She smoothed a hand over her long, black ponytail. It had been a good day. The tourists had begun to arrive to the Great White North, and made the gallery a must-see, to gawk and gaze at the Inuit ceramics, prints and stone sculpture. She’d sold two stone carvings, one of a dancing bear and one of Sedna, the sea goddess, as well as several wildlife ceramic pieces, and three prints—two tundra scenes and a wolf. Only Sedna and the wolf had been hers. The gallery was a community affair, with half-a-dozen Inuk artists contributing to the inventory.

The bell atop the door tinkled, and Malina lifted her downcast eyes. Ian McCarty, a transplant from Toronto, now teaching fifth grade at Ulaajuk Elementary School, entered. He wore a blue ballcap with the Toronto Maple Leafs logo on it, and an expression on his face as if he was sorry for his very existence.

Malina’s smile was sympathetic. “Hello, Ian,” she said. “Looking for some art?”

“Yes, yes, just looking,” he replied, without meeting her eyes.

“Make yourself at home. We’ve got some new pieces.”

“Thank you, thank you.”

After five minutes of browsing, he turned his face to her. “Sure is nice to have the Sun back,” he said.

“Sure is.”

“Siqiniq.”

Malina grinned, as Ian showed off his knowledge of the Inuktitut language. “Yeah, that’s right. Sun.”

He drummed a hand on his thigh, and then ambled to complete the circuit of the displays. Malina could hear him breathe. Browsing done, he brought himself up before her. “You’ve been well?” he asked.

“Very well. I do love the thaw.”

“The bloom is here.”

“Yes, the bloom is here.”

He glanced about, and then raised jacked eyebrows to her. “Something to celebrate.”

“Sure is.”

“The Uvanga Stomp is going to be awesome.”

Uvanga was Inuktitut for the ‘feeling of light returning.’ “Fun party,” Malina agreed.

“Are you going?”

Malina snapped her eyes to him. It looked like he was holding his breath, so to rescue him, she put aside her wariness at his asking, and answered, “I haven’t really thought about it—”

“I thought, maybe … we could go together.”

“You mean, like a date?”

Presented with the bald truth of his question, he blushed, a red wash on his fair skin. “Um, I guess so.”

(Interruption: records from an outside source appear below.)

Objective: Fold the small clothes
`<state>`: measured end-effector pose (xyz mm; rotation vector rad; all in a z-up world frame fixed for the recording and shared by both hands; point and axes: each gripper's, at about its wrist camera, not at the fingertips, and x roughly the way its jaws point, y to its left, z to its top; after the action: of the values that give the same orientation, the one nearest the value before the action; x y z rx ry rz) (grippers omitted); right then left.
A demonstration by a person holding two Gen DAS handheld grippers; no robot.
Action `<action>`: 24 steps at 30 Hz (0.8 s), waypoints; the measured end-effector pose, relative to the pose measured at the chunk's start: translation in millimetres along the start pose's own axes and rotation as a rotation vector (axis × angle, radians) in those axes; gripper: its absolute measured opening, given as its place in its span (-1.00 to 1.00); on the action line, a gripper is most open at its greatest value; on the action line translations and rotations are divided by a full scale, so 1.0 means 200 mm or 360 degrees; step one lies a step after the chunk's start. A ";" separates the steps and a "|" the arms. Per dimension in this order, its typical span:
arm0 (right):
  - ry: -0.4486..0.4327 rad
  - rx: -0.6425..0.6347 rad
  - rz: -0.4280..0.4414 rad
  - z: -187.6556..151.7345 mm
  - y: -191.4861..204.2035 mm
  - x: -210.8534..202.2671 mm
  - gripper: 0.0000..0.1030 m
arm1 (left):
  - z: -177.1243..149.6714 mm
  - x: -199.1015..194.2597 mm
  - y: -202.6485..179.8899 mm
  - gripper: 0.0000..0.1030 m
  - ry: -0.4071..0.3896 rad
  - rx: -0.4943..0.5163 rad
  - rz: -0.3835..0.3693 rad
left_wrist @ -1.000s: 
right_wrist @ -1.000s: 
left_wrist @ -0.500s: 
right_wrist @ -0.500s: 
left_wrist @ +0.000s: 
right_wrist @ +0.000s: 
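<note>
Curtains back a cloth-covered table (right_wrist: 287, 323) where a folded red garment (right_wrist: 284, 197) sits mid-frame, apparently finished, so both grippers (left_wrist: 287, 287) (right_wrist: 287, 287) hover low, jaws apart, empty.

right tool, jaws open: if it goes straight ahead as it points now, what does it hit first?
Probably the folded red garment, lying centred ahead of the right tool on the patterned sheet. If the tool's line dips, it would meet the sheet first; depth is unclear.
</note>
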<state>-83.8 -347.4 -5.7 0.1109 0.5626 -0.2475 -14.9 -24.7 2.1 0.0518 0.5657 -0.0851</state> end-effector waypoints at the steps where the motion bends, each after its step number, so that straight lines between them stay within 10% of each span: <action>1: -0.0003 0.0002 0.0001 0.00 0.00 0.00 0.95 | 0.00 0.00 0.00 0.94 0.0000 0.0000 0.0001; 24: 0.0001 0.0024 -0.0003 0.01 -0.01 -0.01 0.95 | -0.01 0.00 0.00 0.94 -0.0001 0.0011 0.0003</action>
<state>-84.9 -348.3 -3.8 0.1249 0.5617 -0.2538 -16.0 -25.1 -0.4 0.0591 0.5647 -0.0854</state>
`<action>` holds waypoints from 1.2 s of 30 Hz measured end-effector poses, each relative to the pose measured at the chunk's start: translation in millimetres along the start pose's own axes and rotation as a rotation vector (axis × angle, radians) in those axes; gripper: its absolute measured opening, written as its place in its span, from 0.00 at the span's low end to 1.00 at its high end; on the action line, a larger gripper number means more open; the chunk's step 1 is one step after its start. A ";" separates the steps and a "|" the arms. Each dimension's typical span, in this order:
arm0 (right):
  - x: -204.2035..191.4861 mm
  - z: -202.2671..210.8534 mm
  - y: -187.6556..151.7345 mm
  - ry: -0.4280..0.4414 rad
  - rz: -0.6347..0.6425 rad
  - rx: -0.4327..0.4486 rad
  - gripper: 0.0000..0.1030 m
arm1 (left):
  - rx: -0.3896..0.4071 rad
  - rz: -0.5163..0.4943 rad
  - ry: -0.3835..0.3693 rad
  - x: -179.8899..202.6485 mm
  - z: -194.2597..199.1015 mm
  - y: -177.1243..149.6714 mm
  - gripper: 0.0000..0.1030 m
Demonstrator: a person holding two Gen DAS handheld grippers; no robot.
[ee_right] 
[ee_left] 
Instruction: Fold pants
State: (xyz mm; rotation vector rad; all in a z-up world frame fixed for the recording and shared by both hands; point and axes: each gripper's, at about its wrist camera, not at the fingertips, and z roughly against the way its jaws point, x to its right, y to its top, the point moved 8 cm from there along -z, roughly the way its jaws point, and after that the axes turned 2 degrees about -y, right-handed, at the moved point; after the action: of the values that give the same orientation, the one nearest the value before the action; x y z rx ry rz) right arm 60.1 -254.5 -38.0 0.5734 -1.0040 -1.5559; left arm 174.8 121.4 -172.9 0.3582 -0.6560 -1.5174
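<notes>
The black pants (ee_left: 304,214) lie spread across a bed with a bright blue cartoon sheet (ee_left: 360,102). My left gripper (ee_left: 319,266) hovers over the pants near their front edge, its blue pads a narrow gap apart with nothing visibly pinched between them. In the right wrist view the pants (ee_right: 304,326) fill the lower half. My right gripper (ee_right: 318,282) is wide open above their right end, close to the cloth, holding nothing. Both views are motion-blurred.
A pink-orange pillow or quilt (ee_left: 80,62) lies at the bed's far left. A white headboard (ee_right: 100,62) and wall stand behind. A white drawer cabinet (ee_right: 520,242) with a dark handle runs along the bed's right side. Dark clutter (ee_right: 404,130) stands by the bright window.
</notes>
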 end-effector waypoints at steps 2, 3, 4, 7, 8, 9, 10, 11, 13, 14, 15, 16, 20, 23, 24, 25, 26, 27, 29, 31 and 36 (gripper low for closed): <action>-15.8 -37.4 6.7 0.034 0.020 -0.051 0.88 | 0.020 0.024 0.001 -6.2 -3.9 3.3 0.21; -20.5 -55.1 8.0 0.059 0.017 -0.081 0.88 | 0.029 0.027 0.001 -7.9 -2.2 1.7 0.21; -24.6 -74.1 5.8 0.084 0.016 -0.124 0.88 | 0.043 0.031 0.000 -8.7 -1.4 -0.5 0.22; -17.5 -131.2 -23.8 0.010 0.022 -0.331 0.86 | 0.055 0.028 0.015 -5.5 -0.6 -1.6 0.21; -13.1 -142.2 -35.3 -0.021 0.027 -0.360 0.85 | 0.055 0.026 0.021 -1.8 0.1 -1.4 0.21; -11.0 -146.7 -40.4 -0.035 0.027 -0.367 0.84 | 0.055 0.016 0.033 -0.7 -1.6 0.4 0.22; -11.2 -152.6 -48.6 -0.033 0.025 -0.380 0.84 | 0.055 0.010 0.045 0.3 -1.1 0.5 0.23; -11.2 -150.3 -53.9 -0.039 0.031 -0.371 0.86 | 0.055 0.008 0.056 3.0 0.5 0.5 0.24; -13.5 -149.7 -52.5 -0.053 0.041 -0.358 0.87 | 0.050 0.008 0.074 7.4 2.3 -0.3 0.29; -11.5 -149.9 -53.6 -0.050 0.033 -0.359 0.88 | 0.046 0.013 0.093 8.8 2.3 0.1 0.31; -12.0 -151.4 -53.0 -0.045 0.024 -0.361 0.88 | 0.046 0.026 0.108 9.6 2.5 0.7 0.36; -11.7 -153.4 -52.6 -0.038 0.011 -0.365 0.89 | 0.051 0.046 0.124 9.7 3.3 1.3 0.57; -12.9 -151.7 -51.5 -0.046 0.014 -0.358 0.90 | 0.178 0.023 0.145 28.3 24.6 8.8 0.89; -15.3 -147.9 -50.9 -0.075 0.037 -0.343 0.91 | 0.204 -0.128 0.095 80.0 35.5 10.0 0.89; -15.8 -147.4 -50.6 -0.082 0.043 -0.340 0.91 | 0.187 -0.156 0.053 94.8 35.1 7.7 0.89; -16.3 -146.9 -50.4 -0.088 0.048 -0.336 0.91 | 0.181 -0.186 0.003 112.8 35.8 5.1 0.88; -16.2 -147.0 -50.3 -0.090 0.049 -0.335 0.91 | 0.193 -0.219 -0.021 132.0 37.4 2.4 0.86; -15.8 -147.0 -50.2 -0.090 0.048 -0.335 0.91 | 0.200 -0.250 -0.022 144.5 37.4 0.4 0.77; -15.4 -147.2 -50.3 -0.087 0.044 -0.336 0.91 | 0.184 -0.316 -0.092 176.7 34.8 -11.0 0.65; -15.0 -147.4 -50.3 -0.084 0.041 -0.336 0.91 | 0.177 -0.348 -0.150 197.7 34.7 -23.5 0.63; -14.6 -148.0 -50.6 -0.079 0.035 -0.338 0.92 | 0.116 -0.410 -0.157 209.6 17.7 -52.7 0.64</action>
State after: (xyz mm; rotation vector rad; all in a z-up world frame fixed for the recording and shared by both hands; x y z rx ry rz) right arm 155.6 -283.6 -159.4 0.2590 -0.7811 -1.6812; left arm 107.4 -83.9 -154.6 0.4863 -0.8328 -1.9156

Malina intuitively smiled, though she was torn between a lack of attraction to Ian, and his vulnerability tugging at her heartstrings. Oh, what the heck, she thought, I can handle this. It’s not life and death. “Sure,” she responded. “Sounds like fun.”

Ian brightened, as if lit up by Siqiniq herself. “Oh, wow, great. Will you let me cook dinner for you first? I make a really good stir fry.”

What had she gotten herself into? But Ian was sweet enough, and she liked him. “I’ll bring the wine,” she replied.

***

On the stoop, Malina locked the door to the gallery and then turned a reverent face up to the golden glow of the Sun. Siqiniq would not set for several hours yet. Eyes closed, she gathered the warmth.

She bustled home, to her tiny one-bedroom bungalow, wolfed down a tuna fish sandwich, and put on her kamitt, her waterproof sealskin boots. In June, the tundra would be spongy and scattered with small pools from the snowmelt.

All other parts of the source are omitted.